Imagine you visit Merritt in the middle of a typical school day.  The two years olds are out on the playground and you watch children playing in the sand filling up and dumping out buckets of sand over and over and over.  You see K4 students walking in a line behind their teacher as they head from the gym back to their classroom.  In the infant room you see a teacher holding a baby and feeding her a bottle.  You head into the school building and see a small group of children reading aloud with their teacher at the table in the lobby. You peak into the 7th grade classroom and see the students sitting at their desks typing on their chromebooks. Further down the hall you see the 5th graders organizing small toys and trinkets. The door to the 3rd grade is also open and you see one student talking to the teacher, two students lying on the rug writing in notebooks, another student standing up looking at a book on a tall stool, and other students sitting at their desks. Down the hall in the kindergarten class you see children tearing up pieces of colored paper and gluing them onto a large display.

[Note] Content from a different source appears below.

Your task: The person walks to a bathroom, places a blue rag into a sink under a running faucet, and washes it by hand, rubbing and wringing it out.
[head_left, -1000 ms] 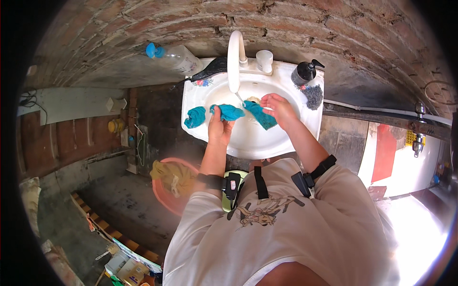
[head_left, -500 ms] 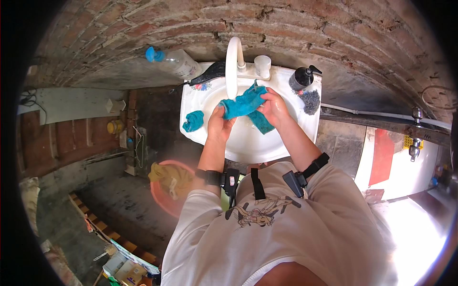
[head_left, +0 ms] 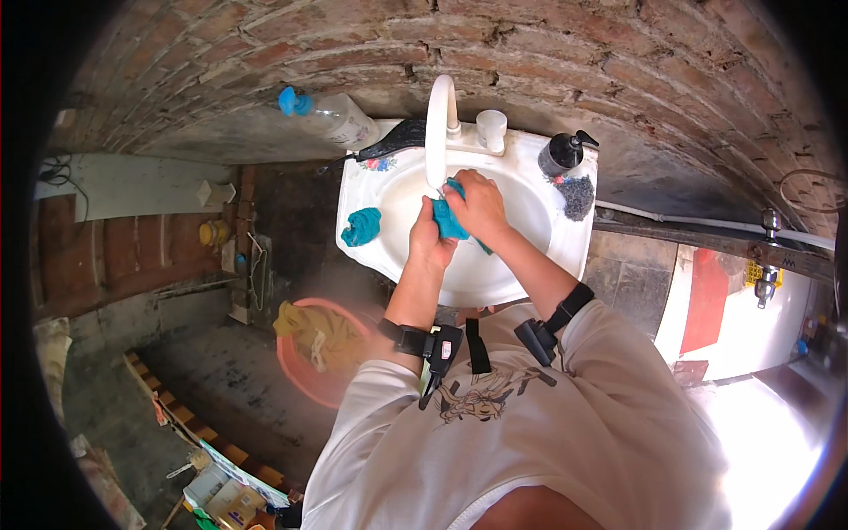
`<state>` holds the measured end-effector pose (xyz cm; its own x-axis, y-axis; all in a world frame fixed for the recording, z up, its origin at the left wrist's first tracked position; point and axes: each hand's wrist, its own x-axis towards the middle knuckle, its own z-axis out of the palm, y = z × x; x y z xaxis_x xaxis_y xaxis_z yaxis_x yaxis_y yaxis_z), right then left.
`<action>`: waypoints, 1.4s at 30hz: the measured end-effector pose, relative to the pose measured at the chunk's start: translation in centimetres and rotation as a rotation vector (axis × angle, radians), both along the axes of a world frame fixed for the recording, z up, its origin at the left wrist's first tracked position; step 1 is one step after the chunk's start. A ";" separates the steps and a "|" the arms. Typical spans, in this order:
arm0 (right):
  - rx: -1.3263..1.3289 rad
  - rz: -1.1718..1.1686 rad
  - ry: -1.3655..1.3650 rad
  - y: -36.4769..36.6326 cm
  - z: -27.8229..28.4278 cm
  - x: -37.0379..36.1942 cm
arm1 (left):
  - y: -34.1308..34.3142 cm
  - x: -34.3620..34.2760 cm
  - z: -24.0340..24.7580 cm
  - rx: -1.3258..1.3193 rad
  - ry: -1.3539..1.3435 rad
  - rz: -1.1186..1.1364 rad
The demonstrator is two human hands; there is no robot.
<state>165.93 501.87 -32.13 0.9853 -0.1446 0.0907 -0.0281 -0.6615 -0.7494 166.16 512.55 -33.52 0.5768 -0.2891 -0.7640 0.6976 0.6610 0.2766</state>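
Teal cloth (head_left: 450, 226): bunched over basin (head_left: 534, 190), just by tap (head_left: 436, 132) mouth
Left hand (head_left: 429, 244): grips its left side
Right hand (head_left: 480, 210): wrapped over its right side
Nearer hand: neither, both touching
Long axis: can't tell, fingers hide it
Other cloth (head_left: 361, 227): basin's left rim

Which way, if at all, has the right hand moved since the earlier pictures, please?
Yes: the right hand has moved left, closer to the white faucet.
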 end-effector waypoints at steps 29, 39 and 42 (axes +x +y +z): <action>0.293 -0.022 -0.043 2.8 0.5 0.4 | -0.1 2.0 -1.8 0.039 -0.124 0.030; 0.658 -0.163 0.233 3.4 -2.4 0.6 | 0.4 1.2 -2.5 -0.070 -0.198 0.092; 0.435 -0.020 0.117 4.6 -2.0 -0.1 | 1.1 -0.1 -2.8 -0.292 -0.349 0.238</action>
<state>165.80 506.50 -34.09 0.9820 -0.1639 -0.0941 -0.1384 -0.2842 -0.9487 166.02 513.65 -36.30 0.8591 -0.2908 -0.4212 0.4170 0.8748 0.2466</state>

So which students were learning? It’s a trick question of course because the answer is all of them. The two year olds playing with sand are learning first hand lessons in geometry, measurement and the physical laws of the universe. The K4 students walking in a line are learning important social skills like direction following, appropriate levels of personal space, patience, and paying attention to both the teacher and the person in front of them. The infant being fed is learning to trust people other than just her parents. The small group of beginning readers is learning to take turns, to focus on their own reading but also learning from the mistakes and successes of others. The 7th graders have the entire world of the internet to explore under the careful guidance of their teachers. The 5th graders are preparing for their yearlong hands on economic lesson of running the Tiger Store. The 3rd graders are learning to work in a variety of positions and postures that help them focus best on learning. The kindergarteners are strengthening their fine motor skills for the challenging task of writing as well as learning geometry, patterns, and teamwork.

I could go on and on but I think you get the point. Learning is happening all the time in a multitude of ways. What looks like simple play or even moderate chaos to an outsider is a lesson plan carefully crafted by a teacher or a teachable moment seized by a skilled educator to subtly guide children to what they are engineered to do—learn.